- WORK TO BE COMPLETED
The answer is to be an exact copy of the lines below running from the line with "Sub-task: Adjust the" down to the line with "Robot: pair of", both ends included, and nothing more.

Data items
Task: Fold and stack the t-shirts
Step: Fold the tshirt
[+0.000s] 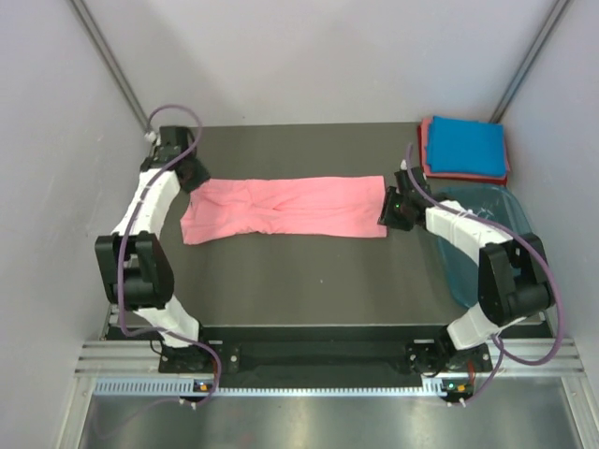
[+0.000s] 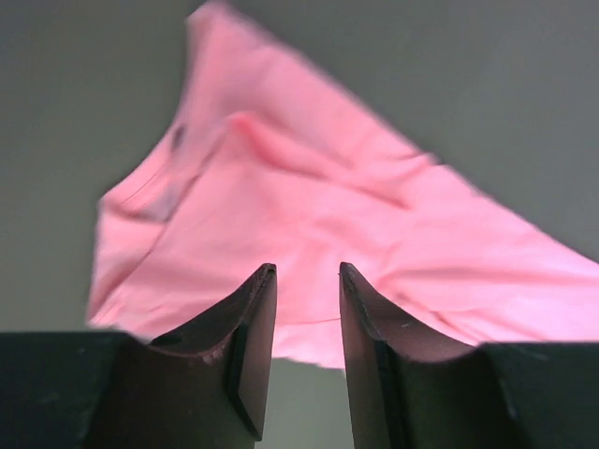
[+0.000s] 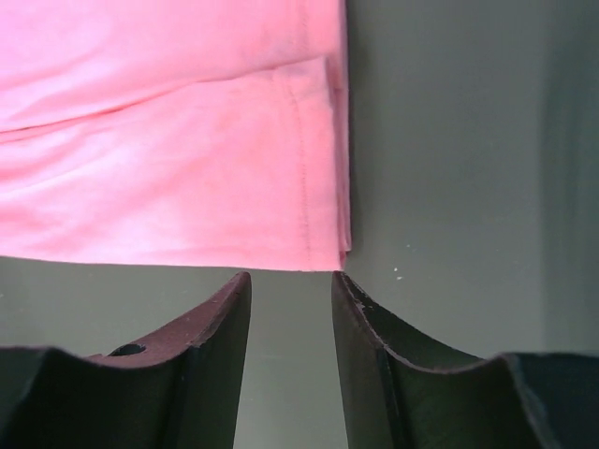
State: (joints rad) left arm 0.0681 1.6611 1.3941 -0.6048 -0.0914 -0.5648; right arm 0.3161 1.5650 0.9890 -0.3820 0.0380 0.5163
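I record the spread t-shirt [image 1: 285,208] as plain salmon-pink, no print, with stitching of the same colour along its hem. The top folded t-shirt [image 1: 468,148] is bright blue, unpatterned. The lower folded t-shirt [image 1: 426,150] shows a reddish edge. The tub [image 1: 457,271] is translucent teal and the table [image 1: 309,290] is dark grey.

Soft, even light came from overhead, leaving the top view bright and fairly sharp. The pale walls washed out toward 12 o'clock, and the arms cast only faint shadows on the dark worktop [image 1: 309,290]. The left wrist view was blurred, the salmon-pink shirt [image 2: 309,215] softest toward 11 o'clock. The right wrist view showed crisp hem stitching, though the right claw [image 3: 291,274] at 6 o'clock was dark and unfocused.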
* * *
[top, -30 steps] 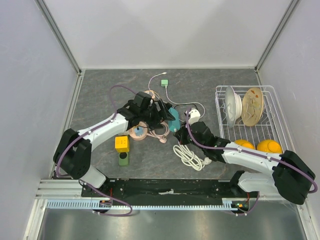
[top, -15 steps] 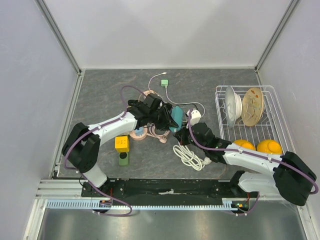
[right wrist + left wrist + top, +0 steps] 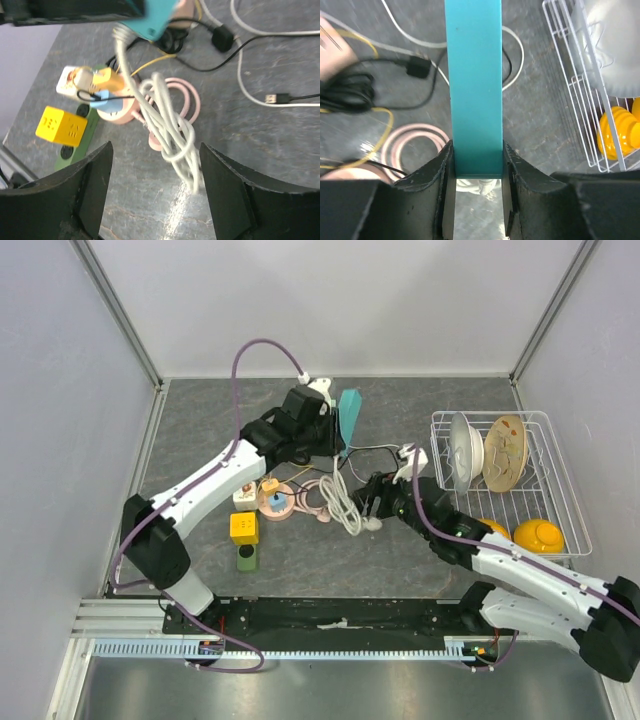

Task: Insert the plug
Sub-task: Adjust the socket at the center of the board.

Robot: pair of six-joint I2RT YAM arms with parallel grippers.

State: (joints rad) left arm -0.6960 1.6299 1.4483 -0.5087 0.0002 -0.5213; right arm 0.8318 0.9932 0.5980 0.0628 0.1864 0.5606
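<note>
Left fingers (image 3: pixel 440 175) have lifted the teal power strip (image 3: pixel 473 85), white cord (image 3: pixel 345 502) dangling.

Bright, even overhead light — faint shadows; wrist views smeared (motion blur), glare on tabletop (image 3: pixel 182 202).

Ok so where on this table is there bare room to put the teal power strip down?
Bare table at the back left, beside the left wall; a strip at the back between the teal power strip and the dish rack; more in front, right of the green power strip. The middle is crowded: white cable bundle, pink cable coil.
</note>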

- EXPECTED OUTPUT
Sub-task: Adjust the socket at the center of the board.

Robot: pair of six-joint I2RT YAM arms with parallel grippers.

Response complete; there is no more output.